Various planning initiatives, including a sustainable communities plan for Windward Oahu (though never formally adopted by the City Council) designated Kailua as a residential, small-scale community. That plan, and a follow-on plan sponsored by Kaneohe Ranch, specifically rejected big boxes, Foti says.
"But Kaneohe Ranch turned around and spit on their own plan," she said.
All of this frustrates Mitch D'Olier, CEO of Kaneohe Ranch. "I understand the concerns," D'Olier says, "but this will not be much different from (Don Quijote)."
The Don Quijote outlet was a chain department store with a 90,000-square-foot footprint and outside ownership, in this case from Japan, D'Olier notes. The owners were uninterested in extending their lease or buying the land, and the run-down property has had few improvements in recent years. It is time for a change, he says.
Target promises to pump $40 million into its store, including at least $1 million in traffic improvements to Hahani Street. Hundreds of trees will be planted, the parking lot rebuilt with a permeable membrane that will allow groundwater to recirculate, and the architectural design will focus on Kailua's identity.
In addition, Target has already given money to many causes in the local community, including a recent grant of about $200,000 to help build a new library at Blanche Pope Elementary School in Waimanalo.
In contrast, D'Olier says, the owners of Don Quijote gave virtually nothing back to the community.
What about Target's impact on surrounding smaller retailers?
"Target will be a better neighbor for small business than someone like Costco," he says. "It will cause more cross-shopping. They are as much like a Macy's or Sears as they are like the big-box guys. For businesses in Kailua, it is way better to have Target in Kailua than far away."
But Foti and other critics say their concern is not specifically about protecting small local businesses. Rather, it is in keeping the personality of Kailua as a residential community. Target and stores like it will draw traffic from throughout the Windward side, putting more congestion into an already congested town.
"With a store that large, it has to draw traffic from Kaneohe, Waimanalo and Hawaii Kai," Foti says. "Our streets are impossible already. They are trying to put a size-11 foot into a size-9 shoe."

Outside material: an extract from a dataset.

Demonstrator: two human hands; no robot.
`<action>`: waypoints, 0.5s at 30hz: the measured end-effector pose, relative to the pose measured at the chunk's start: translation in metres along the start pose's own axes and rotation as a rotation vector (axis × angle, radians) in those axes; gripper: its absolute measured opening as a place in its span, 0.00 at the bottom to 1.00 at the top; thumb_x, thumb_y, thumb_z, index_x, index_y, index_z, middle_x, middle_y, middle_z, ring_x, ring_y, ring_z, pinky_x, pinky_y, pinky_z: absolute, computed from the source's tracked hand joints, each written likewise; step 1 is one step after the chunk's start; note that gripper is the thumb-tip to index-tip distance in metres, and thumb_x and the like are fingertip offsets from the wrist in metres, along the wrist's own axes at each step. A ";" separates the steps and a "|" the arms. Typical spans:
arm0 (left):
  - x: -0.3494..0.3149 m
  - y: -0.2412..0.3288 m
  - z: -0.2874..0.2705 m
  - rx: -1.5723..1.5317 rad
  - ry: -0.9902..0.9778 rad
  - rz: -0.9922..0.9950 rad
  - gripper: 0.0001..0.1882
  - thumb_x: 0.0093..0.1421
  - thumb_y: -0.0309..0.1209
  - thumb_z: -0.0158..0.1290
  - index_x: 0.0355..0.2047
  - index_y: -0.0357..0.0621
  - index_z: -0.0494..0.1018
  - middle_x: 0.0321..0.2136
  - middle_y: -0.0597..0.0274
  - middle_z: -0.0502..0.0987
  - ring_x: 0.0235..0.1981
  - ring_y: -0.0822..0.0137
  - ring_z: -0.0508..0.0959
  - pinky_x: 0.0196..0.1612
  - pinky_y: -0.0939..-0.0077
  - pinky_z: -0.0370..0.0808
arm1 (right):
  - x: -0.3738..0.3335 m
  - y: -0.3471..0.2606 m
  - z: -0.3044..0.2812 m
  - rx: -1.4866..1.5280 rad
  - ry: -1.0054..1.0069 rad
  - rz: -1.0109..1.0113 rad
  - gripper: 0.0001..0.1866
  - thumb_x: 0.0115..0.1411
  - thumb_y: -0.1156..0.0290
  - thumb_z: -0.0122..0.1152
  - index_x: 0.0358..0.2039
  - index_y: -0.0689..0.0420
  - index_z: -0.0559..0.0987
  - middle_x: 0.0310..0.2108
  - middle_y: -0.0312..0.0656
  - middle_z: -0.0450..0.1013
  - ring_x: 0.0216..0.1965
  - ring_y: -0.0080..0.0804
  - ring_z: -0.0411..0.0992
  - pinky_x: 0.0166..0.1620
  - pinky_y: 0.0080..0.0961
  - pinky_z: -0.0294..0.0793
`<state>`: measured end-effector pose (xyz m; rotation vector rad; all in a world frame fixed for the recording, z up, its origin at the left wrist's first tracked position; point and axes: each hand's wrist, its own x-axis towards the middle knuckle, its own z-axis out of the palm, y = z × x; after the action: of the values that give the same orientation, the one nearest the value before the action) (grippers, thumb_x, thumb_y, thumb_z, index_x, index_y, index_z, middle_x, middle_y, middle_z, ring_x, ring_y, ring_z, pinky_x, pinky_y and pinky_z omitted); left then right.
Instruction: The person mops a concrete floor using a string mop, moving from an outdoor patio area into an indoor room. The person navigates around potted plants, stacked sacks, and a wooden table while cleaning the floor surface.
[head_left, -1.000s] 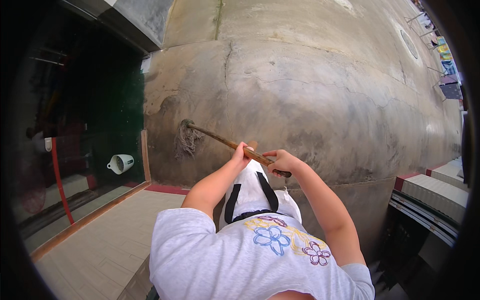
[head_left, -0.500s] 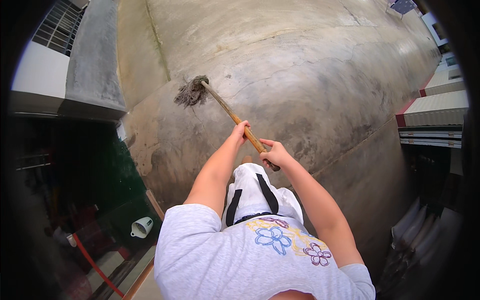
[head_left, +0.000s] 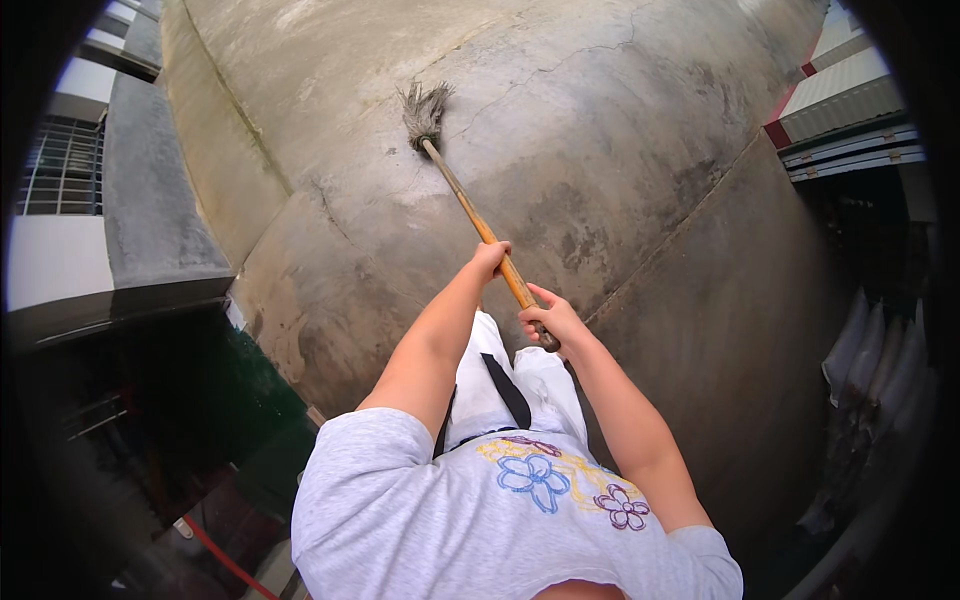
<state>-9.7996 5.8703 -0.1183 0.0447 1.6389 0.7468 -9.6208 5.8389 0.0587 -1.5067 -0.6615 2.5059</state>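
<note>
A mop point(head_left: 463, 193) with a long wooden handle slants away from me, its grey string head point(head_left: 425, 115) spread on the concrete floor point(head_left: 640, 160). My left hand point(head_left: 492, 257) is closed around the handle partway down. Close to the handle's dark near end, my right hand point(head_left: 553, 320) grips it too, with the index finger lying along the wood. Part of each hand's fingers is hidden behind the handle.
Cracks and joint lines cross the floor, which has damp, dark patches. On the left are a barred window point(head_left: 62, 167), a grey wall point(head_left: 160, 180) and a dark green area point(head_left: 240, 385). Pale sacks point(head_left: 862, 345) and a ribbed white shutter point(head_left: 835, 103) stand at the right.
The mop head has swung forward and slightly right, and its strings now fan out away from me. Both hands keep their hold on the handle. The view has shifted over the floor.
</note>
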 end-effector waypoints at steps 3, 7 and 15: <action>-0.009 -0.046 0.074 0.121 -0.144 -0.096 0.08 0.43 0.30 0.53 0.21 0.40 0.67 0.15 0.62 0.67 0.13 0.67 0.68 0.14 0.73 0.66 | -0.035 0.032 -0.066 0.155 0.098 -0.011 0.41 0.46 0.87 0.55 0.61 0.59 0.53 0.20 0.42 0.67 0.16 0.25 0.65 0.18 0.21 0.64; -0.055 -0.117 0.196 0.216 -0.301 -0.180 0.09 0.46 0.32 0.54 0.22 0.41 0.67 0.16 0.62 0.68 0.15 0.67 0.71 0.17 0.73 0.70 | -0.122 0.082 -0.176 0.298 0.190 -0.044 0.40 0.45 0.87 0.56 0.60 0.59 0.56 0.20 0.40 0.67 0.15 0.24 0.65 0.17 0.19 0.64; -0.175 -0.267 0.361 0.567 -0.604 -0.397 0.14 0.48 0.34 0.56 0.28 0.40 0.65 0.20 0.61 0.71 0.20 0.67 0.74 0.22 0.71 0.75 | -0.301 0.206 -0.267 0.476 0.535 -0.055 0.39 0.46 0.87 0.56 0.60 0.57 0.58 0.18 0.39 0.68 0.15 0.21 0.65 0.16 0.17 0.63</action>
<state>-9.3353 5.7426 -0.1019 0.3096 1.1726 -0.0608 -9.2217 5.6316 0.1031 -1.7979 -0.0178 1.8881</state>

Sarah Bakken, the Arizona-based manager of communications for Target, says her company has gone out of its way to respond to community concerns. That's one reason the company downsized the Kailua store from original plans. She also says much of the additional space will go toward enclosing a loading dock as a consideration to neighboring apartments.
Bakken acknowledges Target's target audience goes beyond Kailua. "We are looking at surrounding communities to support our store." But Don Quijote did precisely the same thing, she says.
"It's the same market."
Drawing shows the planned Target store in Kailua.
What is a "BIG BOX?"
Big boxes are generally considered to be large, industrial-style buildings or stores of 20,000 square feet to 200,000 square feet.Within that definition, the state Department of Business, Economic Development and Tourism offers at least four categories:
Category killers: specialty stores offering a variety of goods in a particular category, such as Sports Authority, Office Depot or Toys 'R' Us.

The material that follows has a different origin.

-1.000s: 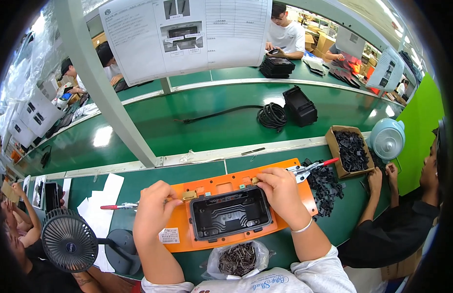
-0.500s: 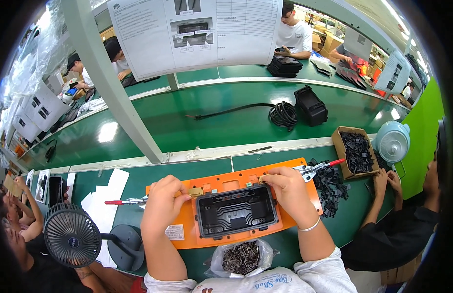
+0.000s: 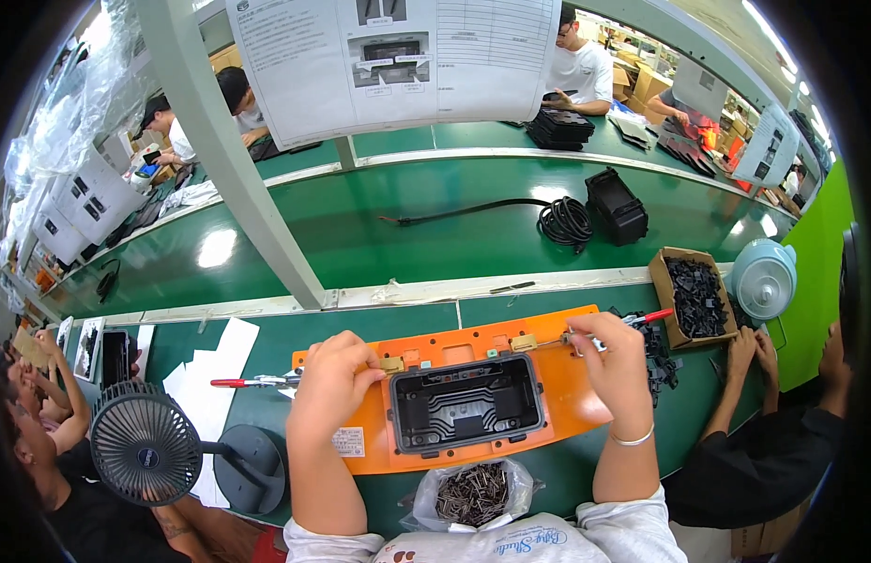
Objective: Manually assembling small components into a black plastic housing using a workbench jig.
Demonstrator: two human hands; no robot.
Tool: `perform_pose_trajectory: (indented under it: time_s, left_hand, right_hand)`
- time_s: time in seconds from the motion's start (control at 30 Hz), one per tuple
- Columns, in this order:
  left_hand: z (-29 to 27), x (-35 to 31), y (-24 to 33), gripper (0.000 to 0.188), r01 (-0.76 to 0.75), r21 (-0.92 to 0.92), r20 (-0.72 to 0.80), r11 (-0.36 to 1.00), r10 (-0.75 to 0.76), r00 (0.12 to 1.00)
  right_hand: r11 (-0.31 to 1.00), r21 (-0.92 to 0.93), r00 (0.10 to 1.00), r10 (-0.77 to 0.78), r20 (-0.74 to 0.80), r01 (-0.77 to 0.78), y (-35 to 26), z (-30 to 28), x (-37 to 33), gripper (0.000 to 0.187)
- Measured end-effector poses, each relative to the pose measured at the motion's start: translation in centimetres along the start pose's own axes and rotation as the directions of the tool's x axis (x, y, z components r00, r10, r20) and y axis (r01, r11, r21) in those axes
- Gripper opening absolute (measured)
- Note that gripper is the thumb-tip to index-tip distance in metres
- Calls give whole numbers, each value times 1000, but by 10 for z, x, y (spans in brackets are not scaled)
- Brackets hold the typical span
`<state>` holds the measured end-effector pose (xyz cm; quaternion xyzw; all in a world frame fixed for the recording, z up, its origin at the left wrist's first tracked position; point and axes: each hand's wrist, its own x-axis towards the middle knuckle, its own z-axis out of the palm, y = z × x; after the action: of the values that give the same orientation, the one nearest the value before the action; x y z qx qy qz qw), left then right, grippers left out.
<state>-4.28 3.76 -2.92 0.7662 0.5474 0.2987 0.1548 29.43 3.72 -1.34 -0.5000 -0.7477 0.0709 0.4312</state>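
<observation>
A black open plastic housing (image 3: 467,441) sits in an orange fixture plate (image 3: 572,399) on the green bench. My left hand (image 3: 334,380) is closed, its thumb and fingertips pinching the end of a brass-coloured block (image 3: 391,364) at the housing's upper left corner. A matching brass-coloured block (image 3: 523,342) stands at the upper right corner, apart from my right hand (image 3: 616,355). That hand's fingers are closed around the metal front of the red-handled right toggle clamp (image 3: 656,316). The left toggle clamp (image 3: 243,383) extends beyond my left wrist, partly hidden by it.
A bag of screws (image 3: 473,495) lies in front of the plate. Small black parts fill a cardboard box (image 3: 695,296) at right, with more heaped below it. A black fan (image 3: 146,443) stands at left. Beside the box, a co-worker's hands (image 3: 750,349) rest near a blue fan (image 3: 763,279).
My right hand has left the right brass-coloured block and moved right onto the clamp. My left hand stays at the left block. The whole view has shifted slightly.
</observation>
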Motion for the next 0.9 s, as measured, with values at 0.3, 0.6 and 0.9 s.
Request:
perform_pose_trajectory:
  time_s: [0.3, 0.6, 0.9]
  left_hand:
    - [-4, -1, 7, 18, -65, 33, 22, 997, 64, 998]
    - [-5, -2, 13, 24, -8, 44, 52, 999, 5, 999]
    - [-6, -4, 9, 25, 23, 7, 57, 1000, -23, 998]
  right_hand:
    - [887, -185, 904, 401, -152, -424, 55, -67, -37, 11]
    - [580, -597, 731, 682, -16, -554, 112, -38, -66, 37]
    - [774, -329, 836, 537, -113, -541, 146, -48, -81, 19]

Discount department stores: stores such as Walmart that offer a wide variety of merchandise at low prices and operate at a high sales volume.
Outlet stores: where manufacturers and department stores offer discounted items, such as at Oahu's Waikele Premium Outlets.
Warehouse clubs: Membership operations such as Costco and Sam's Club, which offer a wide variety of discounted items.
There are other retailers that are technically not big boxes but still dominate their markets. These include chains such as McDonald's or 7-Eleven, in which the large number of individual stores make up for the small size of each.